For currents comprising a lone charged particle, or charge carriers of the same sign, the current four vector must be timelike. But Maxwell's Equations don't impose the limit - relativity does. The limit arises because we postulate it (as I discuss here) to force causality - so that no boost can switch the sign of the time component of a four-vector. Maxwell's equations are not causal: for any given solution you can construct a time-reversed one, by mapping $t\mapsto-t$. When we solve antenna problems, we must explicitly exclude the advanced wave solution as unphysical - nothing in Maxwell's equations rules it out. If you write down and study the Liénard-Wiechert Potentials (well-known, "building block" solutions of Maxwell's Equations) for a supraluminal particle, you'll explicitly see causality violated in that the direction of the Poynting vector is switched for supraluminal observers relative to the direction for subluminal ones.

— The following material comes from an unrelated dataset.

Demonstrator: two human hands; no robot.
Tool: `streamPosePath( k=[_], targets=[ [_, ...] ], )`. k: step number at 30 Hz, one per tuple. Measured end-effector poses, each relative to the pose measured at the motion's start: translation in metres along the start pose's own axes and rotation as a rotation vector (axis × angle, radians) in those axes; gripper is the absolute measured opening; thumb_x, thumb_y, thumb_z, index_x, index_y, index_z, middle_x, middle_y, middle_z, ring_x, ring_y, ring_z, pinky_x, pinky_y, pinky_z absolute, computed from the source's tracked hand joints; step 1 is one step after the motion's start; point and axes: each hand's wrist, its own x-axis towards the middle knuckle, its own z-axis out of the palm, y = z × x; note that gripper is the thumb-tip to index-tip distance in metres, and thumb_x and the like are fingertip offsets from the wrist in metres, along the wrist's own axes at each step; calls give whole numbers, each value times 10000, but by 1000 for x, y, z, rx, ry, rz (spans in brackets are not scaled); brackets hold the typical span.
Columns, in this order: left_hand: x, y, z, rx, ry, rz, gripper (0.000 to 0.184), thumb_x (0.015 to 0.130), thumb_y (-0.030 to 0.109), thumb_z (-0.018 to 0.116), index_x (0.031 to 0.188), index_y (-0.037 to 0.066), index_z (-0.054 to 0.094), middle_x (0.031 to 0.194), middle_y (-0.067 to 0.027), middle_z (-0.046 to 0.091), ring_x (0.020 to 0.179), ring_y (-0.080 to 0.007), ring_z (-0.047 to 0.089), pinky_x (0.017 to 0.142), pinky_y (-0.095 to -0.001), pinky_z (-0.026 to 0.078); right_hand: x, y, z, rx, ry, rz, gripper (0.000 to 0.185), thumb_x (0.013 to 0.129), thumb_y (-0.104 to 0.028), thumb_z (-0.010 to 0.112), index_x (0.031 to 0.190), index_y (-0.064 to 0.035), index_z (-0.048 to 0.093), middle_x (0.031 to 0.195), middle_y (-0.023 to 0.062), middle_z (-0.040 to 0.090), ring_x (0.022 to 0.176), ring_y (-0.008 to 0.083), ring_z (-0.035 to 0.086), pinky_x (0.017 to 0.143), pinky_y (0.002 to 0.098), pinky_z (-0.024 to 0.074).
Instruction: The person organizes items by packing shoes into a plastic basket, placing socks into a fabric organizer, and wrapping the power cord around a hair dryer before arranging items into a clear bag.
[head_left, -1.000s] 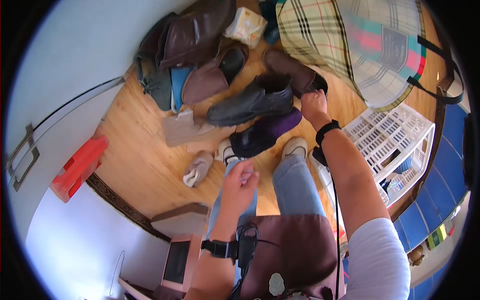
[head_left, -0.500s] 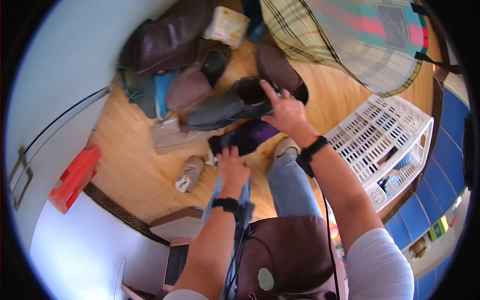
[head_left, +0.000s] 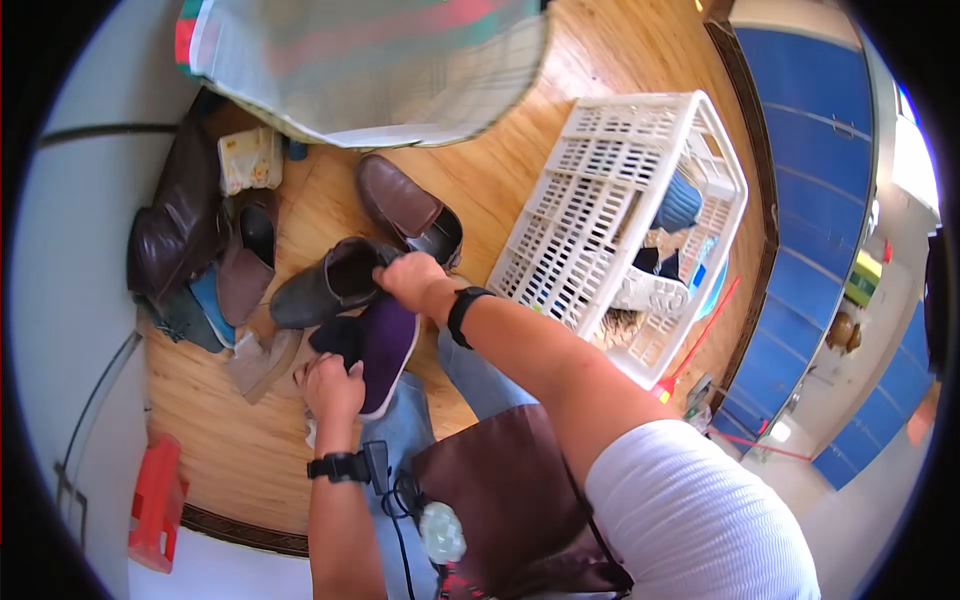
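My right hand (head_left: 412,284) is closed on the heel end of a dark grey shoe (head_left: 305,292), its toe pointing left. Just below it, a purple shoe (head_left: 388,340) with a pale sole edge lies tilted beside my knees. The fingers of my left hand (head_left: 333,387) are curled at the black part on the purple shoe's left side; the exact grip is partly hidden. Beyond the grey shoe rests a brown shoe (head_left: 405,200). Left of my left hand is a beige cloth-like item (head_left: 262,362).
A white plastic basket (head_left: 590,200) lies on its side at right, with things inside. Brown boots (head_left: 180,230) and other footwear crowd the left by a white door. A plaid bag (head_left: 370,70) spans the top. A red plastic object (head_left: 155,505) stands lower left.
The view has swung right, showing more of the basket and blue cabinets. My right hand has gone from the grey shoe's opening to its heel. The purple shoe now shows its sole edge.
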Motion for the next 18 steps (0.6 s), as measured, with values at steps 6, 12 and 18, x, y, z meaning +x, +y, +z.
streamPosePath(
  k=[6, 12, 18],
  targets=[
    [-81, -8, -72, -22, -128, -142, 334, 762, 299, 656, 818, -28, 621, 856, -248, 610, 854, -425, 571, 752, -471, 446, -125, -48, -69, 374, 247, 7, 341, 751, -370, 656, 869, -57, 587, 662, 153, 617, 666, 342, 624, 577, 426, 497],
    [-141, 30, -153, 5, 47, -168, 397, 766, 329, 643, 742, -61, 570, 788, -293, 586, 797, -466, 561, 702, -505, 438, -307, -65, -98, 824, 539, 407, 386, 766, -414, 654, 804, -42, 558, 653, 188, 588, 651, 360, 601, 588, 442, 472],
    [-164, 85, -197, -21, 95, 11, 402, 758, 326, 661, 693, -53, 544, 725, -293, 563, 733, -458, 554, 650, -481, 429, -445, -80, -89, 1957, 1047, 769, 322, 840, -291, 648, 972, -9, 566, 660, 48, 593, 481, 99, 577, 397, 215, 450]
  ],
)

This is because, for an accelerated particle, energy pulses, from a supraluminal standpoint, run inwards to the charged particle and bring about an acceleration of the particle, switching the causal field-particle relationship apparent to the subluminal observer.

Lightlike current densities are excluded because you can't boost such a particle to $c$ with finite energy, even for a charged particle of zero rest mass (we have solid theoretical reasons for believing that they don't exist. See the answers to this question here, especially Marek's and Lubos's answers). This is owing to the Abraham-Lorentz-Dirac force, i.e. the radiation resistance. This is readily seen from the Liénard relativistic generalization

$$P = \frac{\mu_o q^2 a^2 \gamma^6}{6 \pi c}$$

of the Larmor radiation formula (i.e. it diverges like $\gamma^6$) that follows from the Abraham-Lorentz-Dirac formula. Alternatively, use the Larmor formula from the frame momentarily co-moving with the charged particle to show that the same small change in rapidity always takes the same amount of energy (measured from the co-moving frame). Also note that the Liénard-Weichert potentials diverge for lightlike charge motion.

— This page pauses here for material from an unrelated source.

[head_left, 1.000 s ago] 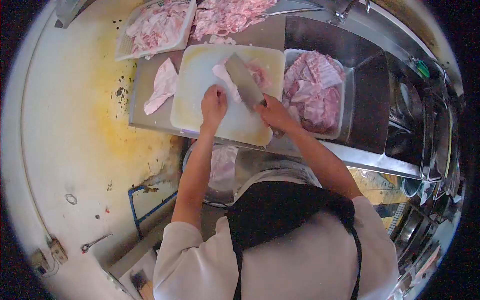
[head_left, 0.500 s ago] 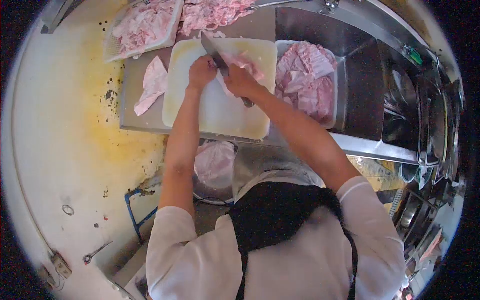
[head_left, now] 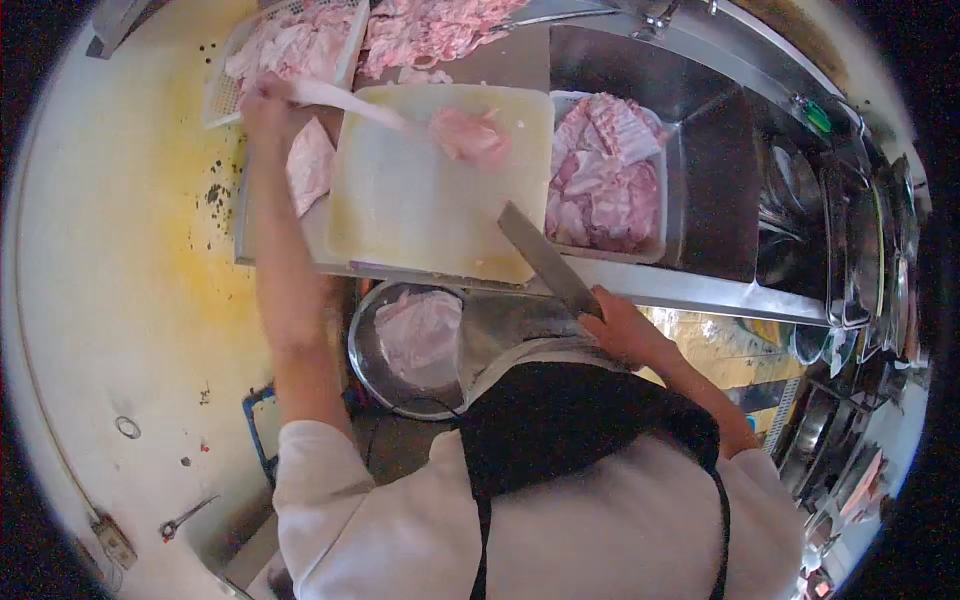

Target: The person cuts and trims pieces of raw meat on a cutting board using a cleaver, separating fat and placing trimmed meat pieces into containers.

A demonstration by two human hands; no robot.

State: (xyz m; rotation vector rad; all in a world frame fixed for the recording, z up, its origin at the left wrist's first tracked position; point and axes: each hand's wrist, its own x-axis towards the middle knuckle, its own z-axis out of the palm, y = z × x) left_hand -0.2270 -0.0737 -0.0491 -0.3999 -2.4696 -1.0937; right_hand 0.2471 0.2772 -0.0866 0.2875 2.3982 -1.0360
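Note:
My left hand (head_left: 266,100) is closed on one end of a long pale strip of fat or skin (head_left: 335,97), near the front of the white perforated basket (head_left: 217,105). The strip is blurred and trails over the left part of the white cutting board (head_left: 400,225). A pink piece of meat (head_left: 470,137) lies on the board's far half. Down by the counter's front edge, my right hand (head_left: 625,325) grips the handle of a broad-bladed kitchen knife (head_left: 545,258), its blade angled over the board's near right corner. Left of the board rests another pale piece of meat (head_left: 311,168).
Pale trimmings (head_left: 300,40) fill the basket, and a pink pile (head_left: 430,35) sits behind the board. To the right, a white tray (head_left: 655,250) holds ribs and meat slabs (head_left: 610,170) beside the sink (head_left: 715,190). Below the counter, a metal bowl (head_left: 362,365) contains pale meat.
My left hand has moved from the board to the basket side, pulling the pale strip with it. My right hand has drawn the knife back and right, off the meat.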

Case 2: Current Densities Comprising Charge Carriers of the Both Signs (Hat Tip: Emilio Pisanty for pointing out a vicious error on my part)

In this case, trivially, we can have a DC current distribution comprising charge carriers of opposite sign such that the charge density at any point is nought. Thus a four current density of the form $(0,\,\vec{J})$, i.e. a spacelike four current density. Another example is a sinusoidally varying with time current density comprising opposite signed charges which is orthogonal to the spatial part of the wave four vector and with a zero charge density so that the continuity equation $J^\alpha\,k_\alpha = 0$ is fulfilled.

Note that neither of these distributions entail faster than light particles, so causality is not threatened by them.

Lightlight distributions can arise as well. Consider again the sinusoidally varying with time case. Lightlike vectors by definition are null (self Minkowski orthogonal) so that put $J_\alpha$ parallel to the wave four co-vector $k_\alpha$ then $J^\alpha\,k_\alpha = 0$ and the current and charge density automatically fulfill the continuity equation.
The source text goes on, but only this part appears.